Three years later Brazil was stamping, too. Then everybody.
Hill had started out as a schoolteacher and in 1819 opened the radically innovative Hazelwood School in Birmingham. The place had central heating (in England!?), a gym, a swimming pool, modern languages taught by direct method, and a lab for crazy new stuff called science lessons. Hill probably picked up his pedagogic propensities while working for his old man, Thomas, who in 1808 opened a school to make a bit of money after his textile factory failed. To make a bit more money (wife and four sons to support), he also took in private pupils, to whom he taught math. He must have been okay at it. One of his charges, Edwin Guest, went on to become a mathematical star at Caius College, Cambridge, and eventually (in 1852) the College Master and general bigwig. For most of his life, however, Guest was more concerned with antiquity than arithmetic. First with Old English (among his many can't-pick-up linguistic pieces: "Etymology of the Word 'Stonehenge'") and then with Romano-British studies (which he practically founded).

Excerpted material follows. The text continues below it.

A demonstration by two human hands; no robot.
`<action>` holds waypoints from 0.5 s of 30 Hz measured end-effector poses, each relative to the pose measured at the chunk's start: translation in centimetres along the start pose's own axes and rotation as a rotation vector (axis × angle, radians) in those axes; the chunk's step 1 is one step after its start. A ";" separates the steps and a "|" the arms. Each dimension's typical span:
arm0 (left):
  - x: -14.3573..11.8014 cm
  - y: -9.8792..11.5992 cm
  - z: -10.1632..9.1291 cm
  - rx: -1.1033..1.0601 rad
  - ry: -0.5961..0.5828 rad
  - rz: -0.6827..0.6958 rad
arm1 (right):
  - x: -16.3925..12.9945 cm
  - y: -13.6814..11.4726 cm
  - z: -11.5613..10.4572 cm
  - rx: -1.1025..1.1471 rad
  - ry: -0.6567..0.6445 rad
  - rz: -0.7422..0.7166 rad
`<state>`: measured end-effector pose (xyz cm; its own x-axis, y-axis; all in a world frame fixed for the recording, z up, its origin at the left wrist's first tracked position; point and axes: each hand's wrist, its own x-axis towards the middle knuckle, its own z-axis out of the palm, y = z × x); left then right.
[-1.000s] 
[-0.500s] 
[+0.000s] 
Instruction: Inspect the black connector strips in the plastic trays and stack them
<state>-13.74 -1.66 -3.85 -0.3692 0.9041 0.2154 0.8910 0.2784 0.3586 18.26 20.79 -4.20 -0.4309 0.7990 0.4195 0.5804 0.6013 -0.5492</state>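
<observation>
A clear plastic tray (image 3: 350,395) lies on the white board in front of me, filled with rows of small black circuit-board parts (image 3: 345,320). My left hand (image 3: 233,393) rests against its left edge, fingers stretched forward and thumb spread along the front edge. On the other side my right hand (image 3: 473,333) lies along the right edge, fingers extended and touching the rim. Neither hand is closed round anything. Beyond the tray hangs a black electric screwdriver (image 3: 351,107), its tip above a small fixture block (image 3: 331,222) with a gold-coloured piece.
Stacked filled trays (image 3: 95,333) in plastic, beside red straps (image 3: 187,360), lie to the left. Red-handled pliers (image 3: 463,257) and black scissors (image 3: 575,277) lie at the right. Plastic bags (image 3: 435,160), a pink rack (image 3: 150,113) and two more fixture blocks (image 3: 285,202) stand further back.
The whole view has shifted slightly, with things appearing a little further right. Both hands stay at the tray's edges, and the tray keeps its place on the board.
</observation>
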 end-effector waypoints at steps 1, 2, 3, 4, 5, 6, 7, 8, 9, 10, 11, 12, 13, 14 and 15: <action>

But before finally settling down to stones and bones, in 1824 Guest nipped over to the European mainland for the usual upper-class postuniversity self-improvement tour. During which he spent a year in Weimar, Germany. During which he delivered a copy of Percy Bysshe Shelley's recent translation of Faust to a surprised author (nobody had told him it was being done), the doyen of German Kultur: Johann W. von Goethe. Recognizing that nothing I say about Goethe will avoid annoying somebody, how about: love affairs every 15 minutes; nearly 14 volumes on science, including geology, zoology, botany, mining and optics; a ton of poems, plays, novels, operas, hymns and philosophy. The world beat a path. Even Napoleon reckoned him.